WORK TASK -> Please copy the listing that follows exactly, leaving out any pictures.

======== INFORMATION PROVIDED

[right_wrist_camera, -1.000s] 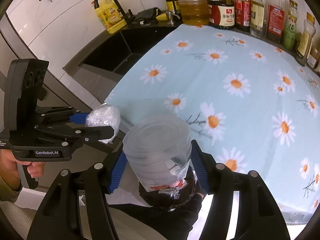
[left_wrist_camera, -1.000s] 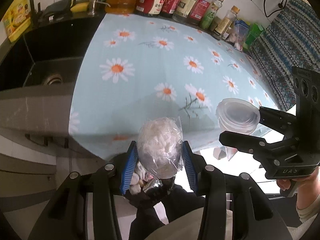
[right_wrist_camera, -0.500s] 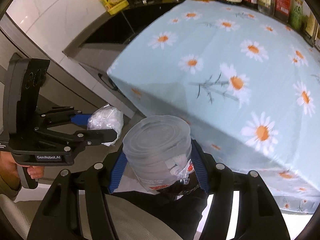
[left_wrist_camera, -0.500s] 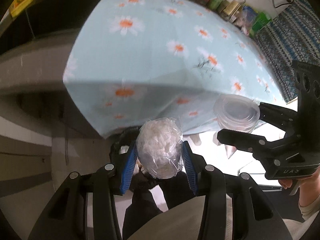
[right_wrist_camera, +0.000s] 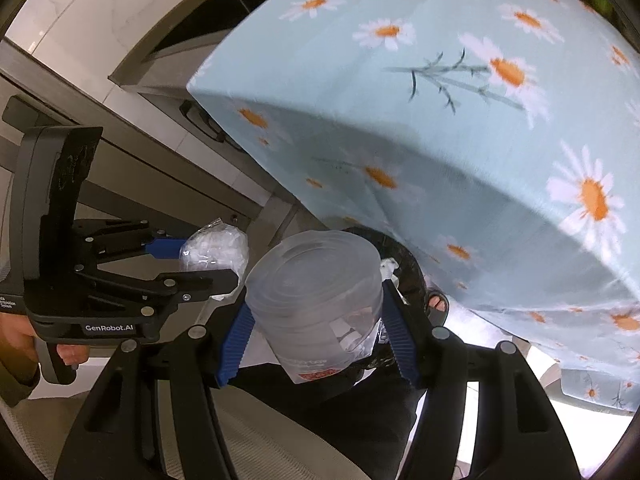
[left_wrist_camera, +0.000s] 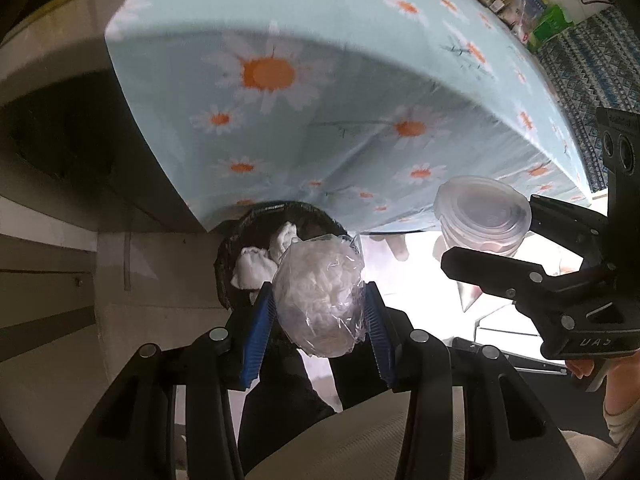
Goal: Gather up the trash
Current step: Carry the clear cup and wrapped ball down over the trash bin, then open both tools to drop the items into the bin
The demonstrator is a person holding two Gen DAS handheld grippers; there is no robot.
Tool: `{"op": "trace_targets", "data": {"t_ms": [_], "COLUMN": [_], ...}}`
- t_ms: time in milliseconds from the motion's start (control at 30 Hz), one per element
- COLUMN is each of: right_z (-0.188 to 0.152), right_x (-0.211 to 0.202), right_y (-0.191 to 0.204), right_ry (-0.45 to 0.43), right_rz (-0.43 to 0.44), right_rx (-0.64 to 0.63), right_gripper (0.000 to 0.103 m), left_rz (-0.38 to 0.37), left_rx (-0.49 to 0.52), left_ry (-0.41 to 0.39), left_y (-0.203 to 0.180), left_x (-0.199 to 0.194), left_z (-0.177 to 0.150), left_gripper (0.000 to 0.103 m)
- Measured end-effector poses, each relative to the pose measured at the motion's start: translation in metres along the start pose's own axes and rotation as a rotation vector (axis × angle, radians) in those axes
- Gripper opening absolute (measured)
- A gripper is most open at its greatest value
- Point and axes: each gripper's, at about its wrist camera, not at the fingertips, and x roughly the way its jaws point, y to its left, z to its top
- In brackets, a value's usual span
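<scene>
Left wrist view, worktop: carried a daisy cloth; its draped edge overhung the bin.
Bin: black-lined, on the floor, directly below both tongs, nearer the left.
Tub stack: clear plastic, pinched upright by the right tongs.
Wrapped wad: white paper in clear film, pinched by the left tongs, just above the bin mouth.

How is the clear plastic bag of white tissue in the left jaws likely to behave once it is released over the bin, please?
The plastic bag of tissue looks crumpled and puffy, so it is probably very light and soft. It bulges between the blue pads, suggesting it squashes easily. Released, it would likely drop slowly, without rolling, into the black bin.
</scene>
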Motion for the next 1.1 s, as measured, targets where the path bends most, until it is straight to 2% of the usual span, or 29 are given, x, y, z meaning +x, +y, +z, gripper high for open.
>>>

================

THE COMPLETED TASK ->
[right_wrist_camera, -1.000s] 
[left_wrist_camera, -1.000s] 
[right_wrist_camera, -0.500s] 
[left_wrist_camera, -0.500s] 
[right_wrist_camera, +0.000s] 
[left_wrist_camera, +0.000s] 
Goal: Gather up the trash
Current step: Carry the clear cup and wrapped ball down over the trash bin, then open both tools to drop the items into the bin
The demonstrator is a person holding two Gen DAS handheld grippers; there is no robot.
Tool: `{"op": "trace_targets", "data": {"t_ms": [_], "COLUMN": [_], ...}}`
- t_ms: time in milliseconds from the motion's start (control at 30 Hz), one per element
- COLUMN is each of: right_z (-0.188 to 0.152), right_x (-0.211 to 0.202), right_y (-0.191 to 0.204), right_ry (-0.45 to 0.43), right_rz (-0.43 to 0.44), right_rx (-0.64 to 0.63), right_gripper (0.000 to 0.103 m), left_rz (-0.38 to 0.37), left_rx (-0.49 to 0.52), left_ry (-0.41 to 0.39), left_y (-0.203 to 0.180), left_x (-0.199 to 0.194), left_z (-0.177 to 0.150), left_gripper (0.000 to 0.103 m)
- Measured end-effector poses, each relative to the pose measured at the motion's start: translation in metres along the start pose's own axes and rotation as a rotation vector (axis × angle, radians) in those axes
- Gripper opening absolute (measured)
- A gripper is most open at its greatest value
- Point and axes: each gripper's, at about its wrist camera, not at the fingertips, and x roughly the way its jaws point, y to its left, z to its top
- In brackets, a value's usual span
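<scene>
Left wrist view, worktop: carried a daisy cloth; its draped edge overhung the bin.
Bin: black-lined, on the floor, directly below both tongs, nearer the left.
Tub stack: clear plastic, pinched upright by the right tongs.
Wrapped wad: white paper in clear film, pinched by the left tongs, just above the bin mouth.

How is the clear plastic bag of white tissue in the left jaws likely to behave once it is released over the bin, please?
The plastic bag of tissue looks crumpled and puffy, so it is probably very light and soft. It bulges between the blue pads, suggesting it squashes easily. Released, it would likely drop slowly, without rolling, into the black bin.
</scene>
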Motion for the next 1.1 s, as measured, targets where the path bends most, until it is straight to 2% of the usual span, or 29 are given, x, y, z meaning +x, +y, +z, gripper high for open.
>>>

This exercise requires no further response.